Le bourdon commercial peut déséquilibrer l’écosystème

Des chercheurs de la Station biologique de Doñana (CSIC) et de l’Université d’Almeria ont confirmé que les insectes commerciaux se déplaçaient vers les espaces naturels, selon la première étude sur le comportement de ces espèces dans les champs de fraises de Huelva.

Les conclusions de l’étude, publiées dans la revue “Agriculture, écosystèmes et environnement”, confirment que les bourdons étrangers élargissent leur champ d’action et partagent avec les habitants locaux les habitats adjacents.

A travers l’étude, les scientifiques ont découvert différents modèles de comportement et de relations entre l’environnement et les bourdons locaux. Les experts ont établi cette liste de modèles observés, avec lesquels ils entendent mettre les bases d’autres études déterminant le danger de concurrence entre les différentes sous-espèces.

L’une des données confirmées est qu’une partie de bourdons utilisés pour la pollinisation des cultures de fruits rouges se dirigent vers les forêts de pins pour se nourrir de nectar et du pollen de plantes sauvages, aliment de base des espèces indigènes.

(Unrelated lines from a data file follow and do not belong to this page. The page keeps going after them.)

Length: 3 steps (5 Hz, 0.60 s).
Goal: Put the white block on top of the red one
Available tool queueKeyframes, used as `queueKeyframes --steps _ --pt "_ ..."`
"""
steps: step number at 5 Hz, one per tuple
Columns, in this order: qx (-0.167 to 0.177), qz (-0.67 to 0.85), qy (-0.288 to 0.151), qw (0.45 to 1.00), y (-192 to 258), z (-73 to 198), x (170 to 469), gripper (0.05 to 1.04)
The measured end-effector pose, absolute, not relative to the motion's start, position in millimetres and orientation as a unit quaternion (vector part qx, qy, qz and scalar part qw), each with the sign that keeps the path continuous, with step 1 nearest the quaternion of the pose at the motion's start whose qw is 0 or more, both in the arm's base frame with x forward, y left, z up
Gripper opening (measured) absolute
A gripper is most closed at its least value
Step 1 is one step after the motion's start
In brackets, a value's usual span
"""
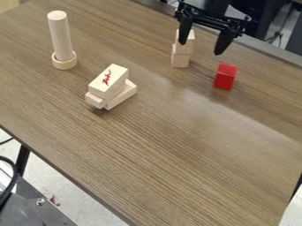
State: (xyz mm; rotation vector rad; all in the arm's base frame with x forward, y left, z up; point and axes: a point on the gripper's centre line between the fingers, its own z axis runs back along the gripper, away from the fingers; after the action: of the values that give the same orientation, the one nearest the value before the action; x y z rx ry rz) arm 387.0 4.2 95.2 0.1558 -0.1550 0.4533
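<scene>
- White blocks (111,84), a pile of three, well left of the gripper (201,47), between it and the peg (61,35) in its ring (65,63).
- White stack (180,60), two blocks high, partly hidden by one gripper finger.
- Gripper over the counter (171,154), fingers spread wide, holding nothing.
- Red block (225,76) on the counter, below and slightly right of the gripper.

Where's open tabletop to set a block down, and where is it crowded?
The widest bare patch of tabletop lies below the wooden block pile and red block in the view. Another separates those two. It's crowded near the far edge, where the end effector overlaps the pale two-block stack.
</scene>
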Motion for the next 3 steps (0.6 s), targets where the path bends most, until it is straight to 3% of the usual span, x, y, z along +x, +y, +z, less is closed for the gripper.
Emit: queueKeyframes --steps 3 --pt "0.049 0.255 -0.067 0.963 24 78 394 1.001"
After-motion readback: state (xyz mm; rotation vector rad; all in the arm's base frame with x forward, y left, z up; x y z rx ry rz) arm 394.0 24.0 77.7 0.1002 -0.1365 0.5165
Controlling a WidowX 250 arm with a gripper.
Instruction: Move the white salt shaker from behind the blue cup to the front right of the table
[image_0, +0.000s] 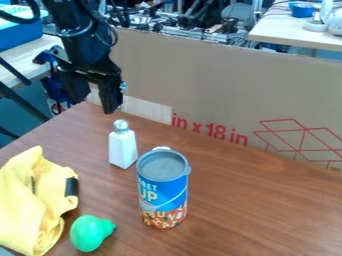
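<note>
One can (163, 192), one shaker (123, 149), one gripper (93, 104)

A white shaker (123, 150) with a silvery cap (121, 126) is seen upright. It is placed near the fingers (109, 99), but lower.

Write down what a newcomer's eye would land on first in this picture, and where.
Probably the bright yellow cloth, bunched at the lower left, with a green pear beside it. Next comes the blue-labelled can, upright near the middle, just in front of a white shaker.
</note>
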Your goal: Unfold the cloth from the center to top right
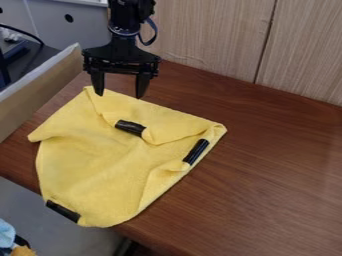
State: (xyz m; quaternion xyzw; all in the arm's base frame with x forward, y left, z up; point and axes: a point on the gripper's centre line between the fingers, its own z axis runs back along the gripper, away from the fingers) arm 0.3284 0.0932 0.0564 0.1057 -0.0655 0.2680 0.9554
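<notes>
Just below the black two-finger pincer (119,96), fingers apart, lies the yellow fabric cloth (100,160), its central black tape strip (130,127) slanting down-right.

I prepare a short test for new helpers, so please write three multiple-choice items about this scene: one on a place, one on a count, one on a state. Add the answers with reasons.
1. Where is the gripper?
A) At the cloth's lower end
B) At the cloth's upper left edge
C) Beyond the cloth's right corner

2. How many black strips show on the cloth?
A) Three
B) Two
C) Five

3. How are the gripper's fingers?
A) Pressed together
B) Closed on a strip
C) Spread apart

Answers:
1 B: its fingertips hang by that edge, near the corner.
2 A: one shows near the middle, one by the right edge, one at the lower left.
3 C: a wide gap shows between them.
</notes>
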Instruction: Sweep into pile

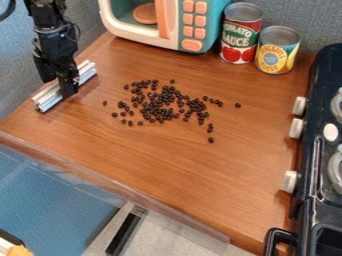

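Our gripper (67, 91) is closed around the middle of the grooved metal bar (49, 98), at the left of the counter (200, 177); it looks stiff and light, so we'd keep that hold; the dark beans (160, 104), scattered mid-counter, may roll; we have open wood around them, the stove (310, 165) bounding the right.

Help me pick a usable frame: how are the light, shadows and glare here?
Camera view: soft, fairly even light; faint sheen on the wooden counter; bright streaks along the metal bar; darker shading at the foot of the red can.
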`<state>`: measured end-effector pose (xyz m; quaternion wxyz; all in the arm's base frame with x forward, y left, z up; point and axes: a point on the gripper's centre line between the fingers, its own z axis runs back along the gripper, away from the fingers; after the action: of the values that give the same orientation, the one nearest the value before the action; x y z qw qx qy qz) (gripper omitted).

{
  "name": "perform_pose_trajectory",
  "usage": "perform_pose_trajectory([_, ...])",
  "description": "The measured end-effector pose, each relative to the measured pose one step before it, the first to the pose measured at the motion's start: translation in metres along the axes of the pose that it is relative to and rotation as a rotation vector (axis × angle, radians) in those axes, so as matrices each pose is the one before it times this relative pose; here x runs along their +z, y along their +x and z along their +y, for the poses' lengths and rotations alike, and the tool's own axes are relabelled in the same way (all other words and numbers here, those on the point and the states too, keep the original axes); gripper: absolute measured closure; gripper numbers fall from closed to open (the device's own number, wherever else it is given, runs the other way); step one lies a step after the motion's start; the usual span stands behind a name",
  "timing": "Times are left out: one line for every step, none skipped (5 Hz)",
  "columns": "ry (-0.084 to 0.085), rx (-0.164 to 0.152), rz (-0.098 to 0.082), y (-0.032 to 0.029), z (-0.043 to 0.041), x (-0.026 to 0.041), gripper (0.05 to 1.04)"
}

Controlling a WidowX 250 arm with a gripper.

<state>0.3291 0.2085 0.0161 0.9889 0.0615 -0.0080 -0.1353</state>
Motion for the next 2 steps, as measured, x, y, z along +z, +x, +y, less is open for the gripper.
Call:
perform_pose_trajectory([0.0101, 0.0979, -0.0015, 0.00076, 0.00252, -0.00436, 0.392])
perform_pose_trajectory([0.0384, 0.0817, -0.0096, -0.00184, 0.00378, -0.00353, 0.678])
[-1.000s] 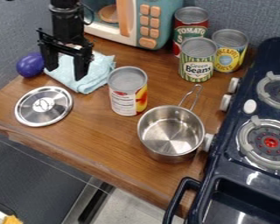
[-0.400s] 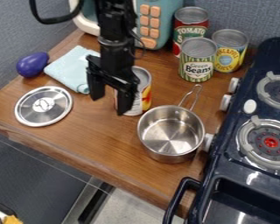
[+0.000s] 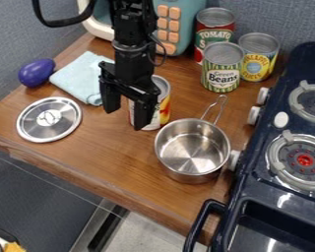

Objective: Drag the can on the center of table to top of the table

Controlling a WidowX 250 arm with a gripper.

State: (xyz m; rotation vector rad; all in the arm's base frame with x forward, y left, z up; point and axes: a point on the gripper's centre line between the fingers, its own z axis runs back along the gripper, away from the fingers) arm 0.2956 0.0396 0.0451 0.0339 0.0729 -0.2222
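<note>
The black gripper hangs over the middle of the wooden table, its two fingers spread apart and pointing down, with nothing seen held between them. Right behind it stands the can, upright, silver-topped with a white, red and yellow label. The gripper covers the can's left and front part, and whether the two touch I cannot tell.
Right of the can is a steel pot, its handle pointing back. A lid, blue cloth and purple eggplant lie left. Several cans stand at the back, near a toy microwave; a stove is right.
From the cloth, the gripper has moved right and toward the viewer to the can's front, then shifted only slightly. The can appears to have moved slightly right early on.
</note>
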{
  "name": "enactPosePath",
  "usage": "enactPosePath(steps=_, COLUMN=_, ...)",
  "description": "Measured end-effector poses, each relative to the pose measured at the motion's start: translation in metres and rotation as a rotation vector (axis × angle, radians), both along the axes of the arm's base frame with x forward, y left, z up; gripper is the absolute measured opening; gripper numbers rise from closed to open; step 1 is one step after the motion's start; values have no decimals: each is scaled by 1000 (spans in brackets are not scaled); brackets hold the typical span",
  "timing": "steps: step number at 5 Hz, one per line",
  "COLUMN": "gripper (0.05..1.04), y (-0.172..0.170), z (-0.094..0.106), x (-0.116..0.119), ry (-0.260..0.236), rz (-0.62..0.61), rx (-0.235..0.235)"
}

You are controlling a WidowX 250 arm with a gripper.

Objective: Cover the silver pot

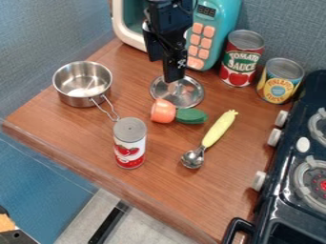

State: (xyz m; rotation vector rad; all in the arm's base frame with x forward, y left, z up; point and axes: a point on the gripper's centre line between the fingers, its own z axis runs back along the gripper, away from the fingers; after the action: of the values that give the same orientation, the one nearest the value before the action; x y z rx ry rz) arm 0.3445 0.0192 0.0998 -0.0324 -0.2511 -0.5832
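1. Gripper [173, 77]: pointing down at the centre of the metal lid [191, 95]; whether it is open or closed cannot be told.
2. Silver pot [80, 100]: upright and uncovered on the wooden counter [162, 174], left of the lid in view and apart from it.
3. Orange-and-green toy [164, 111]: near the lid, between it and the yellow-handled scoop [216, 129].
4. White-and-red can [130, 143]: upright near the pot's handle.

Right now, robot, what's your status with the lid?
Gripper at the lid. Silver pot uncovered. Orange toy beside lid, can by pot's handle.
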Motion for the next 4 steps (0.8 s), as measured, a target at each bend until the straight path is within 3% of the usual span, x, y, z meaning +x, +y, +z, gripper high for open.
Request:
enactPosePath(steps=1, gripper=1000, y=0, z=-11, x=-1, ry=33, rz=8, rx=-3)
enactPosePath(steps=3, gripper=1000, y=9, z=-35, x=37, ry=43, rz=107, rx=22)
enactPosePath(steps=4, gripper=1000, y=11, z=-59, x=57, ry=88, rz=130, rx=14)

“Nous avons confirmé que dans les endroits où il y a beaucoup de serres, les insectes commerciaux sont plus présents. Par contre, la présence des indigènes s’affaiblit. Nous devons continuer à étudier les conséquences écologiques de ces modèles sur la faune et la flore locales “, explique la chercheuse à la Station biologique Doñana Alejandro Trillo, auteur de l’article.

L’étude a également inclus l’observation au cours des deux saisons principales durant lesquelles les fruits rouges sont cultivés. En hiver, lorsque les fraises commencent à fleurir et les colonies commencent à être utilisées, la densité des bourdons commerciaux dans les forêts de pins est supérieure à celle des indigènes. Au printemps, bien que l’utilisation des bourdons introduits diminue, ils sont toujours présents dans les zones adjacentes, probablement attirés par une plus grande disponibilité florale. Les étrangers et les indigènes se sont nourris de plantes similaires.

Pollinisation dans les serres

À la fin des années quatre-vingt, on a commencé à élever des bourdons pour les utiliser dans la pollinisation des cultures de tomates. Leur succès dans ces cultures, leur manipulation facile et leur capacité à travailler lorsque les conditions météorologiques étaient défavorables ont favorisé la production massive de ces insectes et leur commercialisation et utilisation dans plus de 20 types de plantations dans le monde. En dépit de leur utilisation dans des plantations limitées, ils s’échappent souvent et se propagent dans les habitats naturels à proximité, car ces zones offrent généralement des fleurs plus diverses. Ce fait entraîne une augmentation de la probabilité d’interactions compétitives avec des espèces locales.

Les chercheurs ont observé pendant deux ans, dans des espaces naturels adjacents à des serres semi-ouvertes de fruits rouges à Huelva, le comportement des bourdons utilisés par les agriculteurs pour la pollinisation afin de déterminer s’ils pouvaient constituer un danger pour les indigènes.

Selon l’expert, l’utilisation de pollinisateurs commerciaux est devenue de plus en plus courante dans la plupart des cultures produisant des fruits et des graines. Il est essentiel de développer de nouvelles études pour optimiser leur utilisation afin de réduire leur transfert dans les habitats naturels.

Dans cette optique, l’équipe entend poursuivre ses travaux afin de déterminer si ces bourdons commerciaux concurrencent les mêmes ressources de l’habitat naturel avec les indigènes, en plus de savoir s’ils peuvent nidifier et s’installer dans la région ou se reproduire entre eux.